The Lost Continent: Travels in Small-Town America (1989)
Source: The Life and Times of the Thunderbolt Kid

Bill Bryson photo

“Making models was reputed to be hugely enjoyable… But when you got the kit home and opened the box the contents turned out to be of a uniform leaden gray or olive green, consisting of perhaps sixty thousand tiny parts, some no larger than a proton, all attached in some organic, inseparable way to plastic stalks like swizzle sticks. The tubes of glue by contrast were the size of large pastry tubes. No matter how gently you depressed them they would blurp out a pint or so of a clear viscous goo whose one instinct was to attach itself to some foreign object—a human finger, the living-room drapes, the fur of a passing animal—and become an infinitely long string. Any attempt to break the string resulted in the creation of more strings.
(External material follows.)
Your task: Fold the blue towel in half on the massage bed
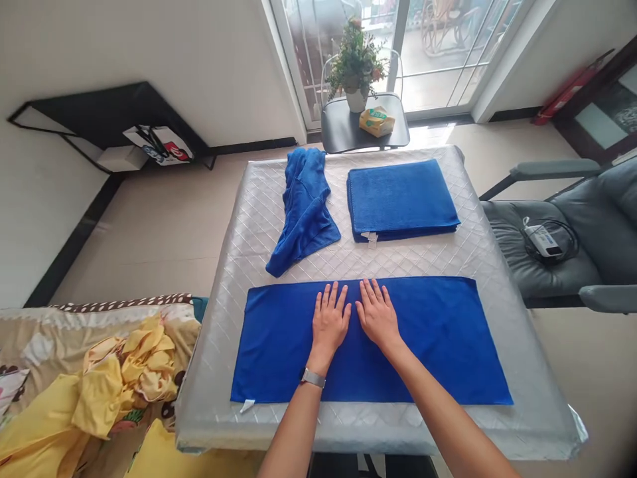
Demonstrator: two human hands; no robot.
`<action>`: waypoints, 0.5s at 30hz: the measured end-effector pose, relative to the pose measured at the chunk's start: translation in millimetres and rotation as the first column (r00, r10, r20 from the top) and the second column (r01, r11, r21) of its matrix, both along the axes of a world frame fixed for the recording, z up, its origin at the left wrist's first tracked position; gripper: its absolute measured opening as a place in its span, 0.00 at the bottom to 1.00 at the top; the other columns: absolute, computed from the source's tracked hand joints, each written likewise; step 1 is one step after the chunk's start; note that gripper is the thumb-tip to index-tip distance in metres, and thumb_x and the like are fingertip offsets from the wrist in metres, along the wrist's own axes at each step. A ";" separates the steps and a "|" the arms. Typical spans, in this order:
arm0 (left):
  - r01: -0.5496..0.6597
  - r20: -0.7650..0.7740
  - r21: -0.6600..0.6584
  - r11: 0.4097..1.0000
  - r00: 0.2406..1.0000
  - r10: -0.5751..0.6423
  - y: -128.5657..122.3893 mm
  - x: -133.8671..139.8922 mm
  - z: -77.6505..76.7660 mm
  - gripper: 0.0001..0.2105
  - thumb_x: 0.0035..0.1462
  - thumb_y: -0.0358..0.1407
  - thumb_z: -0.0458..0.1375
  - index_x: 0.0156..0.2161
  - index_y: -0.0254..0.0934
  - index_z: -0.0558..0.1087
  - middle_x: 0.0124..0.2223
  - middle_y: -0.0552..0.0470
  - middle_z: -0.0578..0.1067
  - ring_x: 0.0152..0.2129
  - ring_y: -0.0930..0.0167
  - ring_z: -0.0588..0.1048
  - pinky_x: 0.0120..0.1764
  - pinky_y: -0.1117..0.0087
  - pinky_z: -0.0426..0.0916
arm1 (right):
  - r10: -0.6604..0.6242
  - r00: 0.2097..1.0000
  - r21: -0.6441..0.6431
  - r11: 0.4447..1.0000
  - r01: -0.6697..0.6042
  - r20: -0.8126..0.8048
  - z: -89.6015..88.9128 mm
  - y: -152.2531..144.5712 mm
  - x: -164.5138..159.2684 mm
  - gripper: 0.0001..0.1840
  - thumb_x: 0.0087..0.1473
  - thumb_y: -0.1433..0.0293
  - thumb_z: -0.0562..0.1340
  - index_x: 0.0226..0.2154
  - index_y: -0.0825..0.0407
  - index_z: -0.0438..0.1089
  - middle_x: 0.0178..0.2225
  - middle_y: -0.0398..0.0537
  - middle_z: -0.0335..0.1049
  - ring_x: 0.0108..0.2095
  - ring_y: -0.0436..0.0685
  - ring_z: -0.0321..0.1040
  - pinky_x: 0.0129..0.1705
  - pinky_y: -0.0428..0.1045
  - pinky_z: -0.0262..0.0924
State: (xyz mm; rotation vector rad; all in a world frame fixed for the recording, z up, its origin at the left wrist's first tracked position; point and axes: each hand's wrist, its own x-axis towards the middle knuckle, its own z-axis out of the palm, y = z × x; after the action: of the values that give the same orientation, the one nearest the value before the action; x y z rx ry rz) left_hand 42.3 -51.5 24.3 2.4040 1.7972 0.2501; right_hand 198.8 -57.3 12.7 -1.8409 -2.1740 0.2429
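Observation:
A blue towel (438, 338) lies spread flat across the near half of the table, wider than it is deep, with a small white tag at its near left corner. My left hand (330, 322) rests palm down on the towel's middle, fingers stretched toward its far edge. Close beside it, my right hand (377, 312) lies flat too, its fingertips at that same edge. Neither hand grips anything. Beyond the hands, a crumpled blue towel (308, 206) lies on the left, and a neat stack of folded blue towels (403, 196) with white tags sits on the right.
A silvery quilted cover (229, 265) drapes the table (383, 431). Behind it stands a dark chair (338, 129) with a potted plant (357, 66) and a yellow packet (377, 122). Right is a grey armchair (507, 219); left, a bed with yellow cloth (104, 392).

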 end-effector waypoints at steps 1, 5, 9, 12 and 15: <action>-0.015 0.000 0.002 1.000 1.000 0.015 2.4 -7.4 0.8 0.25 0.71 0.40 0.47 0.70 0.44 0.56 0.73 0.48 0.53 0.70 0.61 0.51 0.68 0.50 0.50 | -0.006 1.000 0.003 1.000 0.006 -0.002 0.3 2.3 4.6 0.32 0.69 0.64 0.47 0.71 0.56 0.48 0.70 0.53 0.48 0.71 0.63 0.42 0.70 0.63 0.41; -0.131 0.003 0.022 0.991 0.991 0.131 14.0 -57.7 -2.2 0.25 0.70 0.42 0.47 0.70 0.46 0.57 0.72 0.47 0.54 0.69 0.59 0.52 0.67 0.46 0.50 | 0.000 1.000 0.014 1.000 0.000 0.023 -4.8 6.6 49.2 0.33 0.69 0.64 0.48 0.72 0.53 0.45 0.70 0.53 0.49 0.70 0.64 0.45 0.70 0.65 0.41; -0.214 -0.047 -0.001 0.977 0.976 0.214 24.2 -126.7 -8.3 0.26 0.70 0.44 0.46 0.70 0.44 0.56 0.73 0.46 0.54 0.69 0.58 0.51 0.67 0.45 0.49 | -0.095 0.988 -0.018 0.995 0.098 0.120 -12.5 0.6 122.8 0.34 0.69 0.62 0.46 0.72 0.53 0.43 0.71 0.53 0.48 0.71 0.64 0.43 0.70 0.65 0.40; -0.239 -0.075 -0.016 0.971 0.969 0.237 30.9 -170.1 -11.8 0.27 0.70 0.45 0.45 0.70 0.42 0.56 0.73 0.45 0.52 0.70 0.57 0.49 0.67 0.45 0.47 | -0.185 0.963 -0.032 0.980 0.194 0.196 -16.0 -5.5 173.5 0.34 0.69 0.60 0.43 0.72 0.56 0.43 0.71 0.55 0.47 0.71 0.63 0.41 0.70 0.64 0.40; -0.274 -0.086 -0.022 0.962 0.959 0.271 36.4 -196.8 -15.1 0.28 0.70 0.47 0.43 0.70 0.40 0.55 0.74 0.44 0.51 0.70 0.57 0.48 0.67 0.45 0.47 | -0.259 0.937 -0.028 0.962 0.273 0.233 -19.6 -8.8 207.8 0.35 0.69 0.59 0.42 0.72 0.59 0.42 0.71 0.57 0.47 0.71 0.63 0.40 0.71 0.63 0.40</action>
State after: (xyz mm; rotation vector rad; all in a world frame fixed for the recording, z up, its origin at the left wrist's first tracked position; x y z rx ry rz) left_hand -154.5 -15.1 9.2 2.1686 2.1513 0.1470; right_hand 406.6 -66.1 -6.9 -2.2686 -2.0406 0.0411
Within moments you would be attached to hundreds of sagging strands, all connected to something that had nothing to do with model airplanes or World War II. The only thing the glue wouldn’t stick to, interestingly, was a piece of plastic model; then it just became a slippery lubricant that allowed any two pieces of model to glide endlessly over each other, never drying. The upshot was that after about forty minutes of intensive but troubled endeavor you and your immediate surroundings were covered in a glistening spiderweb of glue at the heart of which was a gray fuselage with one wing on upside down and a pilot accidentally but irremediably attached by his flying cap to the cockpit ceiling. Happily by this point you were so high on the glue that you didn’t give a shit about the pilot, the model, or anything else.”